__What you have to do__:
With the material below, print exactly the lines between the line holding "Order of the" and the line holding "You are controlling", inclusive. Add nothing else.

__Listed entries__:

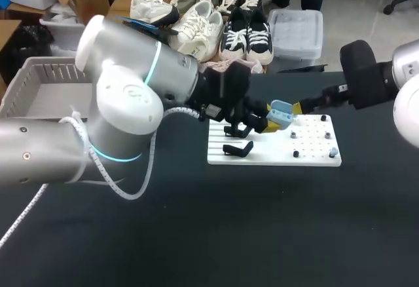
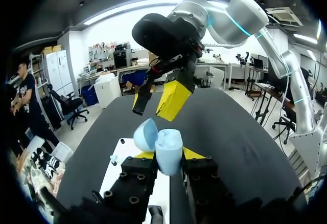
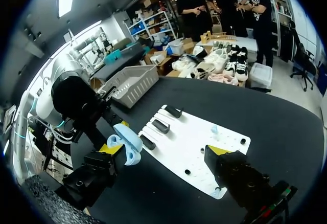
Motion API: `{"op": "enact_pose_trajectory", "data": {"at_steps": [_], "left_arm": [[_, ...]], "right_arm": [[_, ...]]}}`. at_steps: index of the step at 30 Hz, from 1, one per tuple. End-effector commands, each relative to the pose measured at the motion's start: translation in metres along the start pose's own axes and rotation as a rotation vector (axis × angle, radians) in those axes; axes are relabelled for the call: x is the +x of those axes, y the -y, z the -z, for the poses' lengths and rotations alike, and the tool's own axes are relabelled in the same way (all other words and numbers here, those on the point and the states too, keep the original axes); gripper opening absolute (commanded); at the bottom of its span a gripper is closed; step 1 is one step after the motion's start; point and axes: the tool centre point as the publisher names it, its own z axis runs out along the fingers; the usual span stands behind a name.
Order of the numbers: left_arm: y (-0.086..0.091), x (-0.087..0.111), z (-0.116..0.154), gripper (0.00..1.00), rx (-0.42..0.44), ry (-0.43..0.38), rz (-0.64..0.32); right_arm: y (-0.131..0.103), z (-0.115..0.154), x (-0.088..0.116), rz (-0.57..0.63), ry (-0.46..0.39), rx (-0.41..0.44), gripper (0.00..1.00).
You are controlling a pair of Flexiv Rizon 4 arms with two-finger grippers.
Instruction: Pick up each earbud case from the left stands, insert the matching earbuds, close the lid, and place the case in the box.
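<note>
Left pincer (image 2: 168, 155) clamps the one blue case (image 2: 166, 143); right pincer (image 3: 163, 149) gapes wide beside it, near three black stands (image 3: 161, 126).

The left arm (image 1: 124, 97) is made of fat, rounded silver-grey segments with white joint caps, and thin glowing teal bands (image 1: 154, 67) ring the seams. A white coiled cable (image 1: 134, 195) runs along its outside, fastened by a white tie (image 1: 80, 130). The right arm (image 1: 406, 71) has the same white shell and narrows to a black wrist (image 1: 360, 71). The left gripper (image 2: 167, 155) and right gripper (image 3: 163, 149) have black finger blocks dotted with round screw holes (image 2: 134, 183), ending in bright yellow tips.
</note>
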Motion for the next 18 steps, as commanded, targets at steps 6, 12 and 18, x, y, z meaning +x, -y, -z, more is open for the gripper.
{"op": "enact_pose_trajectory", "data": {"at_steps": [6,12,18], "left_arm": [[0.008,-0.007,0.017,0.00,-0.040,0.125,0.015],[0.006,-0.016,0.033,0.00,-0.059,0.228,0.009],[0.005,-0.025,0.038,0.00,-0.045,0.280,0.001]], "right_arm": [[0.004,0.029,0.007,-0.013,0.021,0.078,1.00],[0.013,0.044,0.020,-0.021,0.024,0.140,1.00],[0.018,0.051,0.033,-0.050,0.005,0.176,1.00]]}}
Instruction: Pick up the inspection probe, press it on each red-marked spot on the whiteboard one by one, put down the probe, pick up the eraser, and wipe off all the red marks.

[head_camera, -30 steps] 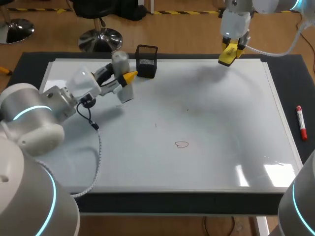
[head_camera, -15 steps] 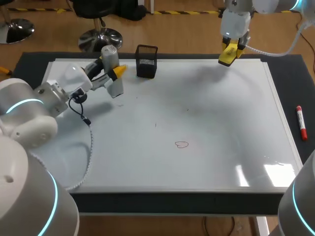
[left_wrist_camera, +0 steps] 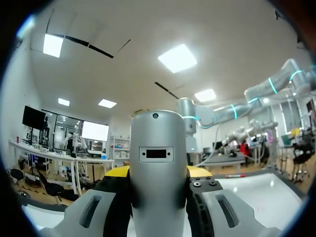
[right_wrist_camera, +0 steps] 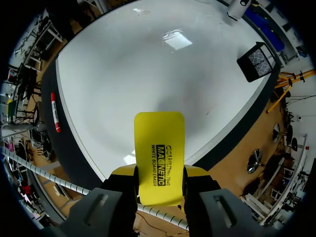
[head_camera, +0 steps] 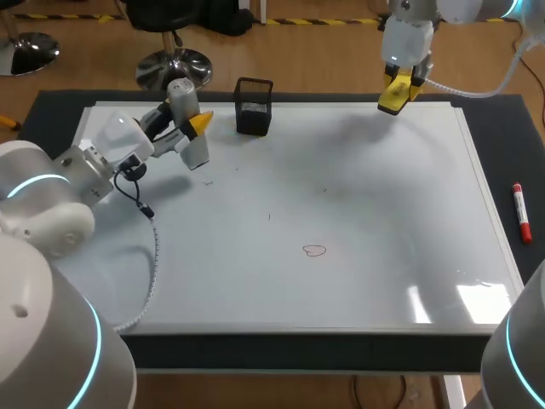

__Answer area__:
Order of the numbers: left_arm: y (-0.086..0.091), x (-0.087..0.111), z (-0.116..0.154), gripper (0.00..1.00), rx (-0.42..0.44), ry (-0.43..0.38), rz (-0.64..0.32); right_arm: y (-0.131..0.103), z (-0.115..0.154), x (-0.088..0.116), rz (-0.57..0.63), ry (-0.46..0.39), rx (-0.41..0.44), gripper (0.00..1.00).
You are controlling a pair of Flexiv Rizon 4 arms with two-finger grippers.

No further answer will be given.